Cigarette may have caused fatal fire

A DISCARDED cigarette may have started the house fire which claimed the life of a father-of-five in Cork yesterday.

Cigarette may have caused fatal fire

The victim was named locally as Ben Burke, aged 55, who lived alone at 99 Roche’s Buildings in Blackpool, the upper terrace of an historic city council housing estate off Rathmore Road, above St Patrick’s Hill.

He was alone in the small house located at the end of the terrace when neighbours spotted smoke at about 4am yesterday.

Emergency services were alerted at 4.09am and four units of Cork City Fire Brigade responded.

They were on the scene within minutes but cars parked on either side of the narrow terrace prevented the fire tenders from getting down to the house.

However, a fire service spokesperson said this did not affect their ability to tackle the blaze. Fire crews ran their hoses from the tenders along the road down to the house, he said.

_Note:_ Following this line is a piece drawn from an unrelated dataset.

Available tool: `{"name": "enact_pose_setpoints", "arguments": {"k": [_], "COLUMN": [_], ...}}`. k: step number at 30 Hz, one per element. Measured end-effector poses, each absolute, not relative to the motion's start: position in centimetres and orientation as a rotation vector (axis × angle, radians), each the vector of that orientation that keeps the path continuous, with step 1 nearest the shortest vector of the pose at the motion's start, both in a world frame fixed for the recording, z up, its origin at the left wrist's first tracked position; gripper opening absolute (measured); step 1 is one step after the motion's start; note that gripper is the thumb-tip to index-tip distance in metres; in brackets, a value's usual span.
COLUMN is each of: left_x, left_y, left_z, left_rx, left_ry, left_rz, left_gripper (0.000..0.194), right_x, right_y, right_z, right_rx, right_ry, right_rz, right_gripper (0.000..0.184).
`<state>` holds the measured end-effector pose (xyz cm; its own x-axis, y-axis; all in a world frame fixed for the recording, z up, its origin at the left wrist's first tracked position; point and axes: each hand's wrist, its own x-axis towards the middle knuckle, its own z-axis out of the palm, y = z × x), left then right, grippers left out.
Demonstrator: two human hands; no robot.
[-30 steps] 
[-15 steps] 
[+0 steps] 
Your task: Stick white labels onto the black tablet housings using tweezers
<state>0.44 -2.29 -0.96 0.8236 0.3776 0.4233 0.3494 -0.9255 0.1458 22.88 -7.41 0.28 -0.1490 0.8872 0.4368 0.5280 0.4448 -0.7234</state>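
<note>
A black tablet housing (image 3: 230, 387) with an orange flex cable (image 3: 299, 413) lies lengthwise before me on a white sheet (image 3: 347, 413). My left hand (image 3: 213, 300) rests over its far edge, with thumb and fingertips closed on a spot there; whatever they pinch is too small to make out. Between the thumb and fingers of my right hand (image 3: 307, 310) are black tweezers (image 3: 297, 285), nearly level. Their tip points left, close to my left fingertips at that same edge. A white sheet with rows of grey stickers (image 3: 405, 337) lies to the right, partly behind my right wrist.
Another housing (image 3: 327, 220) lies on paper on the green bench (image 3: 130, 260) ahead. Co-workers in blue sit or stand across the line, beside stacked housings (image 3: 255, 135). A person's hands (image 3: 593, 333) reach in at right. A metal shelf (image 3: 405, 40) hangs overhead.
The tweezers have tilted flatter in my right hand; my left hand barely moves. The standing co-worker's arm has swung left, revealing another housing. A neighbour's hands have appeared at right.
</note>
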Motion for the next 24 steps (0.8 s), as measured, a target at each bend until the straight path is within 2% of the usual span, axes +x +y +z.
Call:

Two four-man firefighting teams wearing breathing apparatus entered the smoke-filled building to tackle the blaze, which is believed to have started downstairs.

They brought the fire under control quickly and prevented it from spreading to other homes.

They then searched the upstairs area of the house and found Mr Burke’s body in an attic bedroom.

It was removed from the building and despite desperate attempts by ambulance crews to resuscitate him on the road outside, he was pronounced dead at the scene.

The fire was confined to the downstairs of the house and gardaí believe Mr Burke may have been overcome by the smoke.

The remains were taken to Cork University Hospital where a post-mortem examination was carried out yesterday to establish the exact cause of death.

The scene was sealed off from 6am to allow garda technical experts examine the house to establish the cause of the blaze.

But a garda spokesman said they were treating the fire as accidental.

Mr Burke is originally from Dublin but he lived in Cork for most of his life. His death has shocked the tight-knit community in Roche’s Buildings.

Neighbour Teresa McCarthy knew him for years and said he was a good person who would be sorely missed.

“It is terrible because he was a very nice man and very quiet. You couldn’t say a bad word about him. He never interfered with anybody. I was very fond of him because I knew him all through the years. Only the downstairs was damaged but it was the smoke that caught him,” she said.

Tina Walsh said Mr Burke had a “heart of gold”.

“I’m distraught. He was supposed to call over to me this morning. It’s just so sad,” she said.